Pour Fabrice Cassin, ces deux mesures permettent de "faire disparaître deux à quatre ans de contentieux par projet", sachant que 70 % des autorisations sont attaquées et qu'il fallait jusque là attendre six-sept ans pour voir une décision purgée de tout recours. Ces contentieux à rallonge bloquaient les prêts, alors que les projets éoliens font appel à 80 % à un financement bancaire, ajoute l'avocat.
La question des radars renvoyée à un arrêté
Le décret contient deux autres mesures qui doivent permettre d'accélérer les projets éoliens. La première précise que lorsque des travaux exécutés sur des éoliennes font l'objet d'un arrêté complémentaire, ces travaux sont dispensés de formalité au titre du code de l'urbanisme. Cette disposition complète la dispense de permis de construire les projets d'éoliennes soumises à autorisation environnementale. Cette dispense avait été introduite dans le code de l'environnement en janvier 2017.
Cette nouvelle disposition réglementaire, couplée à celle votée dans la loi Essoc l'été dernier, doit permettre de dispenser de toute formalité d'urbanisme les parcs éoliens faisant l'objet d'un repowering. Qu'ils soient ou non contraints de demander une nouvelle autorisation environnementale.

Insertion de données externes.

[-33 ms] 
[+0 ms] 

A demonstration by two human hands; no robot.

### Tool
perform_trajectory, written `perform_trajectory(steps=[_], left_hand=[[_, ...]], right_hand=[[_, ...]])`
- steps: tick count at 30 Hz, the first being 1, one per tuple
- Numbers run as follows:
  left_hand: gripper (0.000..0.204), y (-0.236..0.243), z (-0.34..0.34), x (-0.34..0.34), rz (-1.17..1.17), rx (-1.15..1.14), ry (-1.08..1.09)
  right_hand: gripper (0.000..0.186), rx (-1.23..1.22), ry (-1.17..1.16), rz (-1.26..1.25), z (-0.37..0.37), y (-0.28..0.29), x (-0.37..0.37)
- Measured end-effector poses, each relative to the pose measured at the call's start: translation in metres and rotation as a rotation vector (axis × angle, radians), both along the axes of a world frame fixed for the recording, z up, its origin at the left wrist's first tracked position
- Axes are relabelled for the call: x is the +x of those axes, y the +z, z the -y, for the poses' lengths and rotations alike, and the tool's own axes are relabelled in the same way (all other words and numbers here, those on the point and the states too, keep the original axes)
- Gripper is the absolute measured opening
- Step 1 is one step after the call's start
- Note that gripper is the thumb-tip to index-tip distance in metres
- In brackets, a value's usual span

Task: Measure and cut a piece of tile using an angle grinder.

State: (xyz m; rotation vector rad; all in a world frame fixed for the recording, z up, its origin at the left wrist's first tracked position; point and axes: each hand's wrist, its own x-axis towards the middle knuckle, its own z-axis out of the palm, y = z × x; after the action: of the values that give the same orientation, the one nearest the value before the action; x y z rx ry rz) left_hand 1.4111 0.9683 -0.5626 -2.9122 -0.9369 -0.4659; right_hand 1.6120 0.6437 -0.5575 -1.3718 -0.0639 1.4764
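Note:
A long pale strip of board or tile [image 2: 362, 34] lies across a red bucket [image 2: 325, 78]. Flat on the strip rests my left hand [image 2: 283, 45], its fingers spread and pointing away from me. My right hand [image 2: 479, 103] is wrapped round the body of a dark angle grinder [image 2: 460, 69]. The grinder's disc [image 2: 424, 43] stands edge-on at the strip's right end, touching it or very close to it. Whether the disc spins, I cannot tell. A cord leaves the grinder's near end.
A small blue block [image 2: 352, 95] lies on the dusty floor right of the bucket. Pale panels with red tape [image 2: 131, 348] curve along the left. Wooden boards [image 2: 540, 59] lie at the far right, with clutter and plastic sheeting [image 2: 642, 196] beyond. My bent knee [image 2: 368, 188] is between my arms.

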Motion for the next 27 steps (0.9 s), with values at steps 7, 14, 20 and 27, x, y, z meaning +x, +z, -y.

La dernière mesure concerne les avis conformes rendus sur les projets de parcs lors de leur procédure d'instruction. Le décret renvoie désormais à un arrêté ministériel le soin de déterminer les cas dans lesquels un tel avis sera exigé du ministre chargé de l'aviation civile et de Météo France. Les critères permettant de déterminer dans quels cas un avis conforme sera nécessaire seront fondés sur la distance par rapport aux éoliennes et/ou sur leur hauteur. "La direction générale de l'aviation civile conservera un avis conforme jusqu'à 16 kilomètres autour de ses radars, mais il est proposé de passer en avis simple au-delà", avait indiqué le ministère de l'Ecologie lors de la présentation des conclusions du groupe de travail éolien.
Une réponse vigoureuse annoncée
Contacté par Actu-Environnement, la Fédération nationale Vent de colère indique étudier le décret avec d'autres associations. "Nous y répondrons vigoureusement", annonce d'ores et déjà le réseau d'associations en pointe dans le combat anti-éolien. Lors de la consultation publique, la fédération avait indiqué que la suppression du double degré de juridiction constituait un déni du droit d'accès au juge, une rupture d'égalité par rapport aux autres projets d'installations classées (ICPE), une négation du droit à un recours effectif ainsi qu'au droit de voir son affaire jugée deux fois en droit et en fait.